▶ YOUR OBJECTIVE
Look through the data below for the line with "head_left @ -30" and the line with "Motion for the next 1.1", then transcribe exactly from the first through the second, leaving out all pictures.

▶ MATERIAL TO PROCESS

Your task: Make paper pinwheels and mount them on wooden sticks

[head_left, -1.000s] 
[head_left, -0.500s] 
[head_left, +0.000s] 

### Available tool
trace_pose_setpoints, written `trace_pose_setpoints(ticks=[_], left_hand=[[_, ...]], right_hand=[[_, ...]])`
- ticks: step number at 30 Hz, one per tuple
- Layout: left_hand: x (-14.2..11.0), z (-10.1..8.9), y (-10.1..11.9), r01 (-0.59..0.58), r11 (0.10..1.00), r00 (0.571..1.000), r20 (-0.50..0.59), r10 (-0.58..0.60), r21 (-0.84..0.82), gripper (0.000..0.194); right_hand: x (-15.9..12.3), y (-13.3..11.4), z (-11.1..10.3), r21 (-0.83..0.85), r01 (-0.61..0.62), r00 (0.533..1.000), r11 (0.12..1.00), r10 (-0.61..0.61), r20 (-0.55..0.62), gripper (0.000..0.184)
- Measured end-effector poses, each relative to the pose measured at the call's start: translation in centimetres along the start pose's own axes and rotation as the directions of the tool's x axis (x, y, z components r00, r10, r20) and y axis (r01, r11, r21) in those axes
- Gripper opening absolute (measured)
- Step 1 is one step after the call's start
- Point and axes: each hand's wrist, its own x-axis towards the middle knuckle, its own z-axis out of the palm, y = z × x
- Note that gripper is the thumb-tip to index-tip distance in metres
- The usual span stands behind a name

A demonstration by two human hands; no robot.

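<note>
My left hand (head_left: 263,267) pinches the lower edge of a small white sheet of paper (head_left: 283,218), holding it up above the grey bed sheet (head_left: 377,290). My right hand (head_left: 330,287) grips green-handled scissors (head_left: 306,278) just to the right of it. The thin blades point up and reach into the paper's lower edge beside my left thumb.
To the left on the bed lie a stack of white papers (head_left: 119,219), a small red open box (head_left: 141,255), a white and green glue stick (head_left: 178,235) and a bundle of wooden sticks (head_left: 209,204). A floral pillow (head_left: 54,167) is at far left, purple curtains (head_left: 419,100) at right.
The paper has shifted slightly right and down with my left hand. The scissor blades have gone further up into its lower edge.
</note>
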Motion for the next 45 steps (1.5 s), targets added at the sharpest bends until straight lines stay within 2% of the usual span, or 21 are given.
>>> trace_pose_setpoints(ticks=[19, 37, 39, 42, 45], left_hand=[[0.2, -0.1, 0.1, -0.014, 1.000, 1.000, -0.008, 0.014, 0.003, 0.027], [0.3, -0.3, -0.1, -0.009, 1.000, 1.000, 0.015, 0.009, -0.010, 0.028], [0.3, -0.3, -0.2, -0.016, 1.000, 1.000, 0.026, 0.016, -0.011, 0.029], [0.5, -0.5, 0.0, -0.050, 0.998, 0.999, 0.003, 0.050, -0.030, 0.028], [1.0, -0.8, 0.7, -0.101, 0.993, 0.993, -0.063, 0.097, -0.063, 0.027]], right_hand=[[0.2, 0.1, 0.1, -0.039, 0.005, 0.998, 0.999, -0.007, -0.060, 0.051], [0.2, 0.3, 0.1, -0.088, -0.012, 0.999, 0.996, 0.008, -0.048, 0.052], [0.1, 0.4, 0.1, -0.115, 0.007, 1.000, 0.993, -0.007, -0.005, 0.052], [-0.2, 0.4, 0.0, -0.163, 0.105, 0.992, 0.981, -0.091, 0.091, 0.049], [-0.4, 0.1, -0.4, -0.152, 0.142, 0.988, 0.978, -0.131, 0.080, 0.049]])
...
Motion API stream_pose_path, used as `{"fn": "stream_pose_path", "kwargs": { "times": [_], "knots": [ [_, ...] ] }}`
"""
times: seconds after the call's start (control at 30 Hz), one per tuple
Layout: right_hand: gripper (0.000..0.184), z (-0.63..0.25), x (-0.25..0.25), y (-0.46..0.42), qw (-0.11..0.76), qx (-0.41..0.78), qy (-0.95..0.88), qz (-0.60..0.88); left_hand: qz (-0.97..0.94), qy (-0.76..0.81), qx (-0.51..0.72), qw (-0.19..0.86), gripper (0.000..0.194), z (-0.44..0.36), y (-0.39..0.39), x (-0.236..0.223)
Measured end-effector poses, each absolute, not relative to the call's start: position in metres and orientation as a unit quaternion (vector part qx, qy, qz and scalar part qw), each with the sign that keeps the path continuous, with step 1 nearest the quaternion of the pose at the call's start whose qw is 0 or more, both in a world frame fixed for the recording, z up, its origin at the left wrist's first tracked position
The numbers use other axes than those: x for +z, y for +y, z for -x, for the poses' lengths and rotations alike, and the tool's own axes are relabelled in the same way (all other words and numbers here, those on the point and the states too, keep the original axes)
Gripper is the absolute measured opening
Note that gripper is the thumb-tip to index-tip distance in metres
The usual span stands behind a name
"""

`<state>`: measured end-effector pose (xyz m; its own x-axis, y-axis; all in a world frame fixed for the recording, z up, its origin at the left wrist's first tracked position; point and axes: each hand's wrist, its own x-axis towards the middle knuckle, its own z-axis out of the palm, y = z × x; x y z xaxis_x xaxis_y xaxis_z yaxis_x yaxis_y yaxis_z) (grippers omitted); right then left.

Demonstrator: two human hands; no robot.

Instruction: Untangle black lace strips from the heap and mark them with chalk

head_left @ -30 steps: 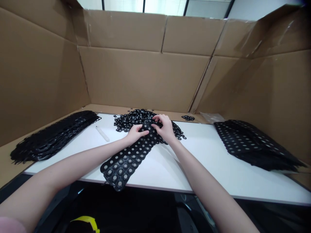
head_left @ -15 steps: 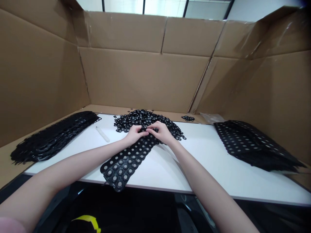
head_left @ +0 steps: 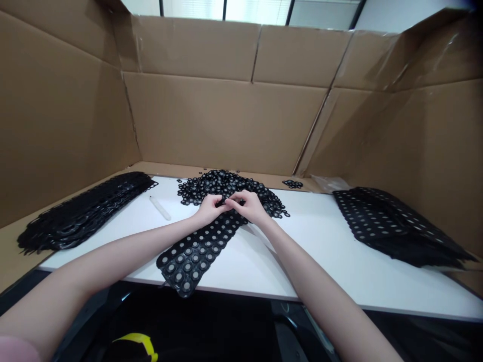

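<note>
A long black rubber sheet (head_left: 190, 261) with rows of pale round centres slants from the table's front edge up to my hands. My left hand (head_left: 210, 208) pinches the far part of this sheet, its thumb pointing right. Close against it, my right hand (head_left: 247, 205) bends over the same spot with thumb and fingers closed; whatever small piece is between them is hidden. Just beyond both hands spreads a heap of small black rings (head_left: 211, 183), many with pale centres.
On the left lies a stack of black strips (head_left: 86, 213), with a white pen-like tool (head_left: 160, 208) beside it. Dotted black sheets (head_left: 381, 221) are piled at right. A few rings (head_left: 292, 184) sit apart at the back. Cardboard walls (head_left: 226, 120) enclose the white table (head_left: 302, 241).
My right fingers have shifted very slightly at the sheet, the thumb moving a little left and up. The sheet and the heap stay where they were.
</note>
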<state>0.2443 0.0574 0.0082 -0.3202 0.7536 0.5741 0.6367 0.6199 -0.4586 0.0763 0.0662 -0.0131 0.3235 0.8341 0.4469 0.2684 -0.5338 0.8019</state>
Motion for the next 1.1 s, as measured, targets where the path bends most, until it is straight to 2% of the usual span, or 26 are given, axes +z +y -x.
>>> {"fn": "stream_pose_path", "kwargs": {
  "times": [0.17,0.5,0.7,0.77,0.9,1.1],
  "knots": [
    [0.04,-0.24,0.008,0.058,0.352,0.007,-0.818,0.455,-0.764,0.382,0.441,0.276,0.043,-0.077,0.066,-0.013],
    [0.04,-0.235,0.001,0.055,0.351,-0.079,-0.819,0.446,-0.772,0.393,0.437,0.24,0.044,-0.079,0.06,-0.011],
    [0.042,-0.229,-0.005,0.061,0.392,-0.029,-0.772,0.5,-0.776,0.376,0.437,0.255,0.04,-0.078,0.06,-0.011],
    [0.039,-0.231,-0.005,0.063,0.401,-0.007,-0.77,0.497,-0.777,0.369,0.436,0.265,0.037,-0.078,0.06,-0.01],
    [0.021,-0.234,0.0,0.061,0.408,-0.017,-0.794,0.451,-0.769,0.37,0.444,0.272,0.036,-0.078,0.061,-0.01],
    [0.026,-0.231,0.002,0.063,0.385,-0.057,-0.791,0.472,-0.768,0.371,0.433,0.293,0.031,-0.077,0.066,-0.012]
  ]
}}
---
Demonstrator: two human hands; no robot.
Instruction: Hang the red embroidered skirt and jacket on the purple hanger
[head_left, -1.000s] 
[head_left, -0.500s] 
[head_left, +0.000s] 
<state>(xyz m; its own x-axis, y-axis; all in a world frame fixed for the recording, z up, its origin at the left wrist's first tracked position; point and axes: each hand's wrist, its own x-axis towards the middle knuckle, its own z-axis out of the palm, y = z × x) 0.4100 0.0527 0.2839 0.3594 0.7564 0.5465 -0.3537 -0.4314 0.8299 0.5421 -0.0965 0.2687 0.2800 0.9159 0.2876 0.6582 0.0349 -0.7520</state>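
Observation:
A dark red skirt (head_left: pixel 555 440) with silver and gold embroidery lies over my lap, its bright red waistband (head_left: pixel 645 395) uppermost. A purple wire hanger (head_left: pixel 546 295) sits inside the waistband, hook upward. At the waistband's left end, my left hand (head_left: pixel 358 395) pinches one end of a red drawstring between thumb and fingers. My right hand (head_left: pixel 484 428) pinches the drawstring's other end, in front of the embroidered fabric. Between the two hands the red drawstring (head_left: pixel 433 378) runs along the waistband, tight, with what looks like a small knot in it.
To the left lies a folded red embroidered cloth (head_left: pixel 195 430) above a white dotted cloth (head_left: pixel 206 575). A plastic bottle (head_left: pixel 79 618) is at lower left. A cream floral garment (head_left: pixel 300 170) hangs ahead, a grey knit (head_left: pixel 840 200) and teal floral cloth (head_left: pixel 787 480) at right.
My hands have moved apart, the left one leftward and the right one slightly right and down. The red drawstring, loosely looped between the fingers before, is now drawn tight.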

▶ OUTPUT BELOW
head_left @ -30 steps: 
head_left @ -15 steps: 
head_left @ +0 steps: 

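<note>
A long black rubber sheet (head_left: 190, 261) with rows of pale round centres slants from the table's front edge up to my hands. My left hand (head_left: 210, 208) pinches the far part of this sheet, its thumb pointing right. Close against it, my right hand (head_left: 247, 205) bends over the same spot with thumb and fingers closed; whatever small piece is between them is hidden. Just beyond both hands spreads a heap of small black rings (head_left: 211, 183), many with pale centres.
On the left lies a stack of black strips (head_left: 86, 213), with a white pen-like tool (head_left: 160, 208) beside it. Dotted black sheets (head_left: 381, 221) are piled at right. A few rings (head_left: 292, 184) sit apart at the back. Cardboard walls (head_left: 226, 120) enclose the white table (head_left: 302, 241).
My right fingers have shifted very slightly at the sheet, the thumb moving a little left and up. The sheet and the heap stay where they were.
</note>
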<state>0.2443 0.0574 0.0082 -0.3202 0.7536 0.5741 0.6367 0.6199 -0.4586 0.0763 0.0662 -0.0131 0.3235 0.8341 0.4469 0.2684 -0.5338 0.8019</state>
Motion for the next 1.1 s, as measured, targets where the path bends most, until it is straight to 2% of the usual span, or 26 are given, axes +z +y -x.

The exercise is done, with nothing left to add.